Task directions>
Search the entries for the word "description" and report each line that has it.

Data records>
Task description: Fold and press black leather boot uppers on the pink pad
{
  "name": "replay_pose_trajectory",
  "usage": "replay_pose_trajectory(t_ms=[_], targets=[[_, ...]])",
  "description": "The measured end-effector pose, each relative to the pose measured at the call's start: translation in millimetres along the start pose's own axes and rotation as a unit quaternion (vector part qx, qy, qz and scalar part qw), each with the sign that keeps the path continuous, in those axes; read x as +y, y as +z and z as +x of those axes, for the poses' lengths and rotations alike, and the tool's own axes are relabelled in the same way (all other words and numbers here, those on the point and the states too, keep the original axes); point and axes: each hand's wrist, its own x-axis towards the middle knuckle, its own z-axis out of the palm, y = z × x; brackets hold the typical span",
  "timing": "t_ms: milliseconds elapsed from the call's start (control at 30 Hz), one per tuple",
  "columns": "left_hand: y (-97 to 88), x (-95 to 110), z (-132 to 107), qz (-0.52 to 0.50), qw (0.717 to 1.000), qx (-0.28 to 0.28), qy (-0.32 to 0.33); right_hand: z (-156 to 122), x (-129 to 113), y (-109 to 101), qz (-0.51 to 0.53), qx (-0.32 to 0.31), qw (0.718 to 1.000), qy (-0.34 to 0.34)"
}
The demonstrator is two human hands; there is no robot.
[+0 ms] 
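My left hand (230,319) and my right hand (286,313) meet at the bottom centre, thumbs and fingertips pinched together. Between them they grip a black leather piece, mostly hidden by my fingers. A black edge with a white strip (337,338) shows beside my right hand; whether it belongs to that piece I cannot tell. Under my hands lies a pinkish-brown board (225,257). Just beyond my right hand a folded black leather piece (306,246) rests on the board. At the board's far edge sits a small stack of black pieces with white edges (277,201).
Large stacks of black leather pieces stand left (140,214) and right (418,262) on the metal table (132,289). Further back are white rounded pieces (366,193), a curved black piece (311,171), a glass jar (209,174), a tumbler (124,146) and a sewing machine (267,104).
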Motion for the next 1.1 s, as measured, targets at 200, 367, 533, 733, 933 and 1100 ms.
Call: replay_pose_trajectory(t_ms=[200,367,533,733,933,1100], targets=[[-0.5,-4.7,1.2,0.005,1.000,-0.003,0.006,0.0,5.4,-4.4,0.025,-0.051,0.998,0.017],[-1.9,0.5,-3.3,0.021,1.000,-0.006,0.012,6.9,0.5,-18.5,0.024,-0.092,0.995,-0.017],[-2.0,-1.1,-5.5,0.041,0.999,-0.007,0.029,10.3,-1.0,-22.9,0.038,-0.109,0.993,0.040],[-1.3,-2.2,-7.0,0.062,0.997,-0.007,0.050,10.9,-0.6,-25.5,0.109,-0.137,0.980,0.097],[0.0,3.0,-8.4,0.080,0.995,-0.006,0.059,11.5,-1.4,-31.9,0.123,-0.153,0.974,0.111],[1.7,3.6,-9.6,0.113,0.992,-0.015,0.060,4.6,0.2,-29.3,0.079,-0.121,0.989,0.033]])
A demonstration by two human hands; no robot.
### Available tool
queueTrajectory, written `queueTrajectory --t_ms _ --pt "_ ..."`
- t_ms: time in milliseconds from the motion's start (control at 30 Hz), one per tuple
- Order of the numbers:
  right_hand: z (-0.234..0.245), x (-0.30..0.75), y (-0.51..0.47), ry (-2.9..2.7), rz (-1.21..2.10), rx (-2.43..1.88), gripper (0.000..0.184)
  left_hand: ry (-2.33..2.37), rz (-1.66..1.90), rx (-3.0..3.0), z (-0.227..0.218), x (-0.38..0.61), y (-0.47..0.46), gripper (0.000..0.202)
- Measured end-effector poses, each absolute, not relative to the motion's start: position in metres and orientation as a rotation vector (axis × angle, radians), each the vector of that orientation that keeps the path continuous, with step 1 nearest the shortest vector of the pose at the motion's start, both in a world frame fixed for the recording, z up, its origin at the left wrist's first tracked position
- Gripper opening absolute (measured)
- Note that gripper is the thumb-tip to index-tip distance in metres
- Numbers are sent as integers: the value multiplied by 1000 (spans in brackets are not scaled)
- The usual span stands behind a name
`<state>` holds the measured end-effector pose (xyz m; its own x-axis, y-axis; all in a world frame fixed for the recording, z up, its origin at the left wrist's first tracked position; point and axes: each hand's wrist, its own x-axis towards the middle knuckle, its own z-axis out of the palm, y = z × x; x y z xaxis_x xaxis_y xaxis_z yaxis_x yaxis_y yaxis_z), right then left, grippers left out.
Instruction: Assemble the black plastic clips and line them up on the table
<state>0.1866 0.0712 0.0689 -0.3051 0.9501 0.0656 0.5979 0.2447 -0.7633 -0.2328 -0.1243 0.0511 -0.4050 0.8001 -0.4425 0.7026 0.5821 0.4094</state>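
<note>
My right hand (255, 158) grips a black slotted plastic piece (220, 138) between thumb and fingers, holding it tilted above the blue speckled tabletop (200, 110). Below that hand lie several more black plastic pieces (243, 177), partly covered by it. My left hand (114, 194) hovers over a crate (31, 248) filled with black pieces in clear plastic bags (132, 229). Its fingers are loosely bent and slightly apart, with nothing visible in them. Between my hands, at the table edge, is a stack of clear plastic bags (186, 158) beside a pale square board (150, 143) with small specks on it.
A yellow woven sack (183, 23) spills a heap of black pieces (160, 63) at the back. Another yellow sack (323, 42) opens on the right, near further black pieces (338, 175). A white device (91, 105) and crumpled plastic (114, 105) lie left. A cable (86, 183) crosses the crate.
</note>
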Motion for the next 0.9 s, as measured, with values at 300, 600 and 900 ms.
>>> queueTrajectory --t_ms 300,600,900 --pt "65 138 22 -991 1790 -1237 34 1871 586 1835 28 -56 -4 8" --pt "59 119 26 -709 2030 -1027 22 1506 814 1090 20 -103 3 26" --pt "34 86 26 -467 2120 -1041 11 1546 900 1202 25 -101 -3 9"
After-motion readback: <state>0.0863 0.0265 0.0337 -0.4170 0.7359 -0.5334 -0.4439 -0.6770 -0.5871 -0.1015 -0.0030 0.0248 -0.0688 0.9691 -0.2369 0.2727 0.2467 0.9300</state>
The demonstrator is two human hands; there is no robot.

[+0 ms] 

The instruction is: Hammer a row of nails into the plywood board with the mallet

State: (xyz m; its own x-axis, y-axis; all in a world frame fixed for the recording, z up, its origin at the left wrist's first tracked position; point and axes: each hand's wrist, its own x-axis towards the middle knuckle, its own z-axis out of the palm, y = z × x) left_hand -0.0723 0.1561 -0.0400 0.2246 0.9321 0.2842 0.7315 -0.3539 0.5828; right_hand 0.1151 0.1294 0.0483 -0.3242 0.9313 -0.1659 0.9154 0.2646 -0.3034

Written response>
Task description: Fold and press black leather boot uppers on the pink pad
  "description": "The measured end-effector pose, each relative to the pose measured at the call's start: translation in millimetres along the start pose's own axes and rotation as a unit quaternion (vector part qx, qy, qz and scalar part qw), each with the sign that keeps the path continuous, in those axes; read x as +y, y as +z and z as +x of those axes, for the poses' lengths and rotations alike, and the tool's own axes are relabelled in the same way (all other words and numbers here, those on the point and the states too, keep the original axes); point and axes: each hand's wrist, its own x-axis towards the middle knuckle, its own z-axis out of the palm, y = z × x; brackets hold the typical span",

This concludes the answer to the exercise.